The cells were stimulated in line with above steps and cultured for 6 h, followed by washing with 1 × PBS twice. Then 1 × 10⁶ cells were separated and resuspended in 400 μL of Annexin V-FITC binding solution. 5 μL of Annexin V-FITC and 5 μL of PI were added to the cells in order and the stained cells were subjected to the Accuri C6 flow cytometer (BD Biosciences, CA, USA). Data acquisition and analysis were performed using the BD software. Each group was repeated with 10 samples in parallel, and each experiment was repeated at least 3 times.

2.9. Immunofluorescence

The cells were stimulated in line with above steps and seeded on a round pick in a 24-well plate (3 × 10⁵/well). After maintained at 37°C for 6 h, the cells were fixed with 4% formaldehyde for 10 min and penetrated with 0.3% Triton X-100 for 10 min at room temperature. Then, the cells were blocked with goat serum for 30 min and coated with primary antibodies of IL-18, TNF-α and TGF-β. After incubation for about 12 h at 4°C, the cells were incubated with secondary antibody conjugated by TRITC or FITC for 50 min. Then the cells were incubated with DAPI solution for 10 min. Finally, the cells were imaged under the Image Xpress ^® Micro Confocal system. Each group was repeated with 10 samples in parallel, and each experiment was repeated at least 3 times.

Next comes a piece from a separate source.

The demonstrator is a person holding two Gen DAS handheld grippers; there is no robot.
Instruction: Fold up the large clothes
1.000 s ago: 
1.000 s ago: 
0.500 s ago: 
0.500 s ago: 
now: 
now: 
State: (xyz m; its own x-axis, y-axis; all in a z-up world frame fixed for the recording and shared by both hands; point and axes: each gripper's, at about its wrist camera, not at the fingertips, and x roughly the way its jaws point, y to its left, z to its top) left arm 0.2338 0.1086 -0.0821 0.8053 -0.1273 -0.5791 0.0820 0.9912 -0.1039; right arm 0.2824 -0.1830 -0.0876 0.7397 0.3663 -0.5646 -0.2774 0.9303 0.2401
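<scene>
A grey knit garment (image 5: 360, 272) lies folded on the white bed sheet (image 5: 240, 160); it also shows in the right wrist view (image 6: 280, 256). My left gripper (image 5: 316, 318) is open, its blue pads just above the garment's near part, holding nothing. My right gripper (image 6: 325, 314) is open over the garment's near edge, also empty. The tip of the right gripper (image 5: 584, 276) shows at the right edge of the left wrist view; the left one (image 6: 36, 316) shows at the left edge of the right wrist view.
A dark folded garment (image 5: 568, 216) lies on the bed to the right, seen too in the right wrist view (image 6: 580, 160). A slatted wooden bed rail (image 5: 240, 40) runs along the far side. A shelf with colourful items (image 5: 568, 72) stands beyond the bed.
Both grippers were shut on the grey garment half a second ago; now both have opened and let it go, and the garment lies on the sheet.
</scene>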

2.10. Statistical analysis

Each experiment was repeated at least 3 times. All experimental data were analyzed and visualized using GraphPad Prism 7.0 and expressed as mean ± standard deviation. One-way ANOVA was applied for multi-group comparison followed by an SNK post-hoc test, and t-test was used for comparison between two independent groups. A P-value < 0.05 was considered statistically significant.

3. Results

3.1. L2 cell viability decreases in a blast energy and post-blast culture time dependent manner

As shown in Figures 2A–F, the cells were stimulated with 0.5, 2, 4, 6, 8, and 10 bars of blast wave, after incubation for 4, 6, 8, 10, 12, and 24 h, the cell viability increased at 0.5 bar energy in varying degrees except for 24 h group. In comparison, the cell viability of 24 h time point decreased in an energy dependent manner. According to criteria set for blast modeling, an 8-bar energy of blast wave introduced a reduction of cell viability to (53.52 ± 2.86)% at 6 h and (74.33 ± 9.44)% at 12 h, other energies of the same incubation period caused lower reduction of cell viability as compared to the 8-bar group. Therefore, 8-bar blast wave energy and 6 h culture time were determined for the preparation of blast lung injury cell model.

FIGURE 2

Figure 2. Effects of different blast wave energy and post exposure culture time on L2 cell viability. (A–F) show the changes of cell viability after 4, 6, 8, 10, 12, and 24 h post exposure culture time. Impulse energy gradient is set at each time point for comparison. Data represent mean ± standard deviation; n = 5. *P < 0.05.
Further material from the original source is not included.